**WHAT IS NEEDED:** Write out the data again in full, exactly as it reads.

**DATA SECTION:**
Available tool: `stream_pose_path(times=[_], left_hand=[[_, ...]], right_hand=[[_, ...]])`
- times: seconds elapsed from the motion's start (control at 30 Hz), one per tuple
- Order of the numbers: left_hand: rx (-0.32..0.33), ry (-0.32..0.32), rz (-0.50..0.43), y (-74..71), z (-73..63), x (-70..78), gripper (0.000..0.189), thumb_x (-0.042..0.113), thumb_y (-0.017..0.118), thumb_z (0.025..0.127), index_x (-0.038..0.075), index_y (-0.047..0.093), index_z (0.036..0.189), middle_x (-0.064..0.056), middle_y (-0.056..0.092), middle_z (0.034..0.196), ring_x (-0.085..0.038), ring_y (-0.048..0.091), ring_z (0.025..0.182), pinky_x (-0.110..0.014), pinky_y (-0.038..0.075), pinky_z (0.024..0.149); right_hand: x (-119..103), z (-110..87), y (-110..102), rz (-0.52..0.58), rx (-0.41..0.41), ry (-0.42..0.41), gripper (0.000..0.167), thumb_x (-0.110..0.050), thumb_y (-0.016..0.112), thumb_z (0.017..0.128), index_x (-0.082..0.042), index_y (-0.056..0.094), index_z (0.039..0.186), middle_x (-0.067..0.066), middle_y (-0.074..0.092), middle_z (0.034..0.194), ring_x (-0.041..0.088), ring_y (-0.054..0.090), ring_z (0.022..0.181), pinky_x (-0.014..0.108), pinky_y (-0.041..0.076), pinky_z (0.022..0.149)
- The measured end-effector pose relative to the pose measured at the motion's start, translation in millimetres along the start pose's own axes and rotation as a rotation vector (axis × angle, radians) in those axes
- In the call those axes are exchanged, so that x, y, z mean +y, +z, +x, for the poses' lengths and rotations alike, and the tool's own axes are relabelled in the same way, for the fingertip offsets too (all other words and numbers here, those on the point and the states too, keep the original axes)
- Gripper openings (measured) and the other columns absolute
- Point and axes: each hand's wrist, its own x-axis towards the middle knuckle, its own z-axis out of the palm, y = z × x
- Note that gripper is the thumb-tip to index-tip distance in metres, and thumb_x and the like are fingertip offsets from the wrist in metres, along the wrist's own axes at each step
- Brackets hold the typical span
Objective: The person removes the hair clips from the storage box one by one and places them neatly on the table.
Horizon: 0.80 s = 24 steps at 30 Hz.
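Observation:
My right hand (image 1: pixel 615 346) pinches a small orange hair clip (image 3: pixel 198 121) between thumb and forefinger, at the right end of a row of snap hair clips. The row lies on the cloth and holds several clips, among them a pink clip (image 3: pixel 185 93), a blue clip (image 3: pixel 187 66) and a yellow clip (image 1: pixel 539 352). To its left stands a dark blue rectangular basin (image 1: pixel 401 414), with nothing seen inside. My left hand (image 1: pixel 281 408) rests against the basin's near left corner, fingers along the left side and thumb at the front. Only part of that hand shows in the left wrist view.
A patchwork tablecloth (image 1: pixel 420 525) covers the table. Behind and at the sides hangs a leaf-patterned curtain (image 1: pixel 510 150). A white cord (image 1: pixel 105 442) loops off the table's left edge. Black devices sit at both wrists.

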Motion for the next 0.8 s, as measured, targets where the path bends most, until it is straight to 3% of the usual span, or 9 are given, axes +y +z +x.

**WRITTEN RESPONSE:**
Available tool: `stream_pose_path(times=[_], left_hand=[[_, ...]], right_hand=[[_, ...]])`
- times: seconds elapsed from the motion's start (control at 30 Hz), one per tuple
- Order of the numbers: left_hand: rx (-0.32..0.33), ry (-0.32..0.32), rz (-0.50..0.43), y (-74..71), z (-73..63), x (-70..78), gripper (0.000..0.189), thumb_x (-0.042..0.113), thumb_y (-0.017..0.118), thumb_z (0.025..0.127), index_x (-0.038..0.075), index_y (-0.047..0.093), index_z (0.036..0.189), middle_x (-0.064..0.056), middle_y (-0.056..0.092), middle_z (0.034..0.196), ring_x (-0.085..0.038), ring_y (-0.048..0.091), ring_z (0.025..0.182), pinky_x (-0.110..0.014), pinky_y (-0.038..0.075), pinky_z (0.024..0.149); right_hand: x (-119..103), z (-110..87), y (-110..102), rz (-0.52..0.58), rx (-0.41..0.41), ry (-0.42..0.41), gripper (0.000..0.167), thumb_x (-0.110..0.050), thumb_y (-0.016..0.112), thumb_z (0.017..0.128), index_x (-0.082..0.042), index_y (-0.056..0.094), index_z (0.039..0.186), middle_x (-0.067..0.066), middle_y (-0.074..0.092), middle_z (0.034..0.194), ring_x (-0.041..0.088), ring_y (-0.054..0.090), ring_z (0.022..0.181), pinky_x (-0.014..0.108), pinky_y (-0.041..0.076), pinky_z (0.022..0.149)
- The measured end-effector pose relative to the pose measured at the motion's start, translation in millimetres along the start pose's own axes and rotation as a rotation vector (axis × angle, radians) in those axes
- In the call those axes are exchanged, so that x, y, z mean +y, +z, +x, for the poses' lengths and rotations alike, and the tool's own axes are relabelled in the same way, for the fingertip offsets too (all other words and numbers here, those on the point and the states too, keep the original axes)
- Gripper openings (measured) and the other columns absolute
- Point and axes: each hand's wrist, its own x-axis towards the middle knuckle, its own z-axis out of the palm, y = z × x
- Note that gripper is the thumb-tip to index-tip distance in metres, and thumb_x and the like are fingertip offsets from the wrist in metres, along the wrist's own axes at each step
- Brackets hold the typical span
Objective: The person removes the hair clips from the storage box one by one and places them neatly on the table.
Horizon: 0.80 s = 24 steps at 30 Hz.
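Observation:
My right hand (image 1: pixel 615 346) pinches a small orange hair clip (image 3: pixel 198 121) between thumb and forefinger, at the right end of a row of snap hair clips. The row lies on the cloth and holds several clips, among them a pink clip (image 3: pixel 185 93), a blue clip (image 3: pixel 187 66) and a yellow clip (image 1: pixel 539 352). To its left stands a dark blue rectangular basin (image 1: pixel 401 414), with nothing seen inside. My left hand (image 1: pixel 281 408) rests against the basin's near left corner, fingers along the left side and thumb at the front. Only part of that hand shows in the left wrist view.
A patchwork tablecloth (image 1: pixel 420 525) covers the table. Behind and at the sides hangs a leaf-patterned curtain (image 1: pixel 510 150). A white cord (image 1: pixel 105 442) loops off the table's left edge. Black devices sit at both wrists.
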
Motion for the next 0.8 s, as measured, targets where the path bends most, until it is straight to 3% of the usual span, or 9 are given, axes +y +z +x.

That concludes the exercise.